= The Man Without a Temperament =

1920 short story by Katherine Mansfield

"The Man Without a Temperament" is a 1920 short story by Katherine Mansfield. It was first published in Arts and Letters in Spring 1920, and later reprinted in Bliss and Other Stories.

==Plot summary==
Mrs Jinnie Salesby has tea with her husband, Robert. She receives a letter from Lottie, who is suffering from neuritis. In her letter, she explains it is snowing in London. Then The Honeymoon Couple come back from fishing. The Salesbys go for a turn; she stops and sits while he goes on for a longer walk.

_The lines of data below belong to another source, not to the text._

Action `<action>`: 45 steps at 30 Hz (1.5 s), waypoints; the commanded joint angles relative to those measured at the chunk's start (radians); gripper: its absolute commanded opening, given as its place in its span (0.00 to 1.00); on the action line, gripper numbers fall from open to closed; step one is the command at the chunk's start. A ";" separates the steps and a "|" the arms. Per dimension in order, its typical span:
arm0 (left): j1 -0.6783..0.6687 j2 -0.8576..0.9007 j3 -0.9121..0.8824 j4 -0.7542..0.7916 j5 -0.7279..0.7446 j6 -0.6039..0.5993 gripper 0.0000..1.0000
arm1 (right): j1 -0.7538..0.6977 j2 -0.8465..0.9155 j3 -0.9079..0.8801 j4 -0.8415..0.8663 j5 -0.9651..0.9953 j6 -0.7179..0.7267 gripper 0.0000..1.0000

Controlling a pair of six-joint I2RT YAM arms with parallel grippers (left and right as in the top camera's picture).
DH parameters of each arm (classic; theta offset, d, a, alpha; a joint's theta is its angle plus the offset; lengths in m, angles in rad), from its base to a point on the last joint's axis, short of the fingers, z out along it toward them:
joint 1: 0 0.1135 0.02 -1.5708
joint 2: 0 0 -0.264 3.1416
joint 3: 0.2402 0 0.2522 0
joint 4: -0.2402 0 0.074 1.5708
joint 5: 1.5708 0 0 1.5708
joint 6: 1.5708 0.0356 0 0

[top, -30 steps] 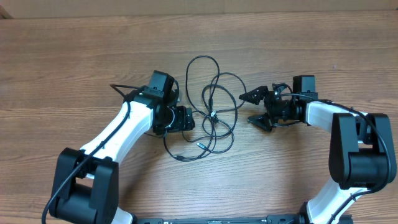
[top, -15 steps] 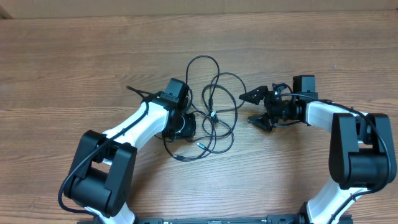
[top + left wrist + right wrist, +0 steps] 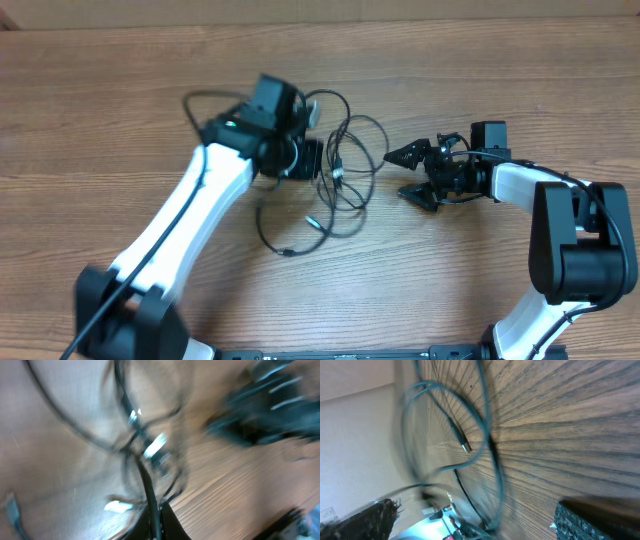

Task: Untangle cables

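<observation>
The cables (image 3: 345,185) are thin black cords in a tangle of loops at mid-table, one loose end (image 3: 287,252) trailing toward the near edge. My left gripper (image 3: 318,160) is at the tangle's upper left, shut on one cord. In the blurred left wrist view that black cord (image 3: 146,480) runs up from between the closed jaws of the left gripper (image 3: 157,522), past silver-tipped plugs (image 3: 155,446). My right gripper (image 3: 398,174) stands open just right of the tangle, holding nothing. The right wrist view shows cable loops (image 3: 487,435) ahead of the right gripper's spread fingers (image 3: 600,520).
Bare wooden table (image 3: 120,100) lies all around the tangle. The right arm's white forearm (image 3: 520,185) lies at the right, and the left arm's white forearm (image 3: 190,220) crosses diagonally from the near left. A thicker black cord (image 3: 195,100) arcs off the left wrist.
The left gripper shut on a cord and swung toward the far side of the table, pulling the tangle's left part with it. The right arm stayed still and open.
</observation>
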 commanded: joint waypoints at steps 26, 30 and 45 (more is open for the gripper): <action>0.005 -0.301 0.319 -0.079 -0.349 0.128 0.04 | 0.026 0.059 -0.051 -0.021 -0.018 -0.314 1.00; 0.005 -0.314 0.320 -0.045 -0.417 0.117 0.04 | 0.026 0.059 -0.051 -0.020 -0.005 -0.313 1.00; 0.005 -0.575 0.320 0.381 -0.385 0.055 0.04 | 0.026 0.059 -0.051 -0.017 -0.002 -0.313 1.00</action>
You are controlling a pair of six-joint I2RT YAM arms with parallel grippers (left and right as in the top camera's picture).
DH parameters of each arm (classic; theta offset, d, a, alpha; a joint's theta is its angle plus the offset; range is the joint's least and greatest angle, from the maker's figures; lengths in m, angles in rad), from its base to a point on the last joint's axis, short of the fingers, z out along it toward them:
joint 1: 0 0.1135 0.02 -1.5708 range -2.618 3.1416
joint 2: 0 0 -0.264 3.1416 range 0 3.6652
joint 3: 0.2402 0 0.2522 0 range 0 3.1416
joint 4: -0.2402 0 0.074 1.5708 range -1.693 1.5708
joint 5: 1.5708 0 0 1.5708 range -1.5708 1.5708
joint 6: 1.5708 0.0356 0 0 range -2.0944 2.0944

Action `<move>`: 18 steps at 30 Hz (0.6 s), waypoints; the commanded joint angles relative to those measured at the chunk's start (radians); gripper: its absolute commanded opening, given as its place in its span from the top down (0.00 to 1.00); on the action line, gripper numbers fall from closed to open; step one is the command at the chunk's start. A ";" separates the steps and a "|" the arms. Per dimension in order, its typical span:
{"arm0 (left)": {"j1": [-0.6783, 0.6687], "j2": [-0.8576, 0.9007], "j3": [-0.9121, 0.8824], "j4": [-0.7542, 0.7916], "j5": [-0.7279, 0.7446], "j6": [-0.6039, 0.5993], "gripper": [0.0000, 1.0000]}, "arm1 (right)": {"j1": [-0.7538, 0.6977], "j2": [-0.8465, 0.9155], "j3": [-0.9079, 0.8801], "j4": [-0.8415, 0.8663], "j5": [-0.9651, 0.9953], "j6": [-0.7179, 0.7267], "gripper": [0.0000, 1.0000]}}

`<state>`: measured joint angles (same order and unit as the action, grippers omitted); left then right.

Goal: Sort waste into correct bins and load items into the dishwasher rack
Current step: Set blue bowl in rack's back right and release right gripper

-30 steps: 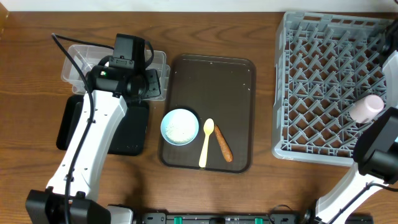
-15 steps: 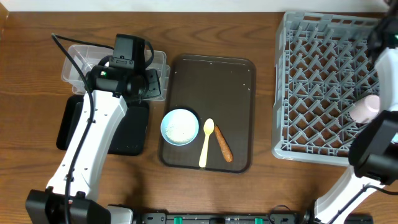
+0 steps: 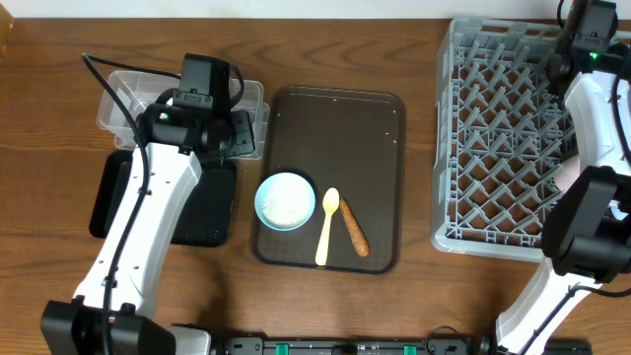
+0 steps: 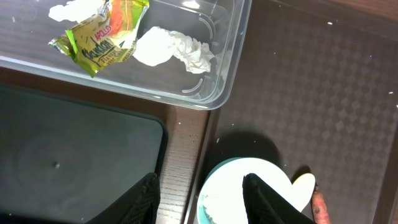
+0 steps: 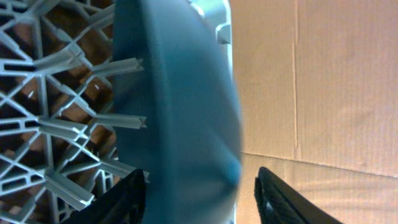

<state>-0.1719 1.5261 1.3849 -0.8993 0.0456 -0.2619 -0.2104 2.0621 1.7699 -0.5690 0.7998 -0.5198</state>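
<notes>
Green-orange wrapper illegible; left end effector wide; right end effector, plate grip unclear

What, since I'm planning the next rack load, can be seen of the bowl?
The bowl is round, plastic-looking, white inside with a pale blue rim, and holds a white grainy layer. It stands upright on the brown tray near its front left corner, just left of the yellow spoon. Nothing grips it.
</notes>
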 commanded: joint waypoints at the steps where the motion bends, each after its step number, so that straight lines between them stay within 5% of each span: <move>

He comes upon the Countess and the General in a carriage; they spurn him. He then walks on, imagines he is going back home for dinner, with Dennis and Beaty as guests. Instead, he gets back to his wife and they return to the dining-room for dinner, with all the other couples.

==Characters==
- Mr Robert Salesby
- Mrs Jinny Salesby; she suffers from a heart disease.
- The Two Topknots
- The American Woman, and her pet Klaymongso
- the servant-girl
- Antonio, a servant.
- Lottie
- The Honeymoon Couple
- The Countess
- The General
- Dennis
- Beaty
- Millie

==Major themes==
- married life

==Literary significance==
The text is written in the modernist mode, without a set structure, and with many shifts in the narrative.

==References to other works==
- Alexander Pope's Satires, Epistles and Odes of Horace, Satire I, Book 2, is quoted.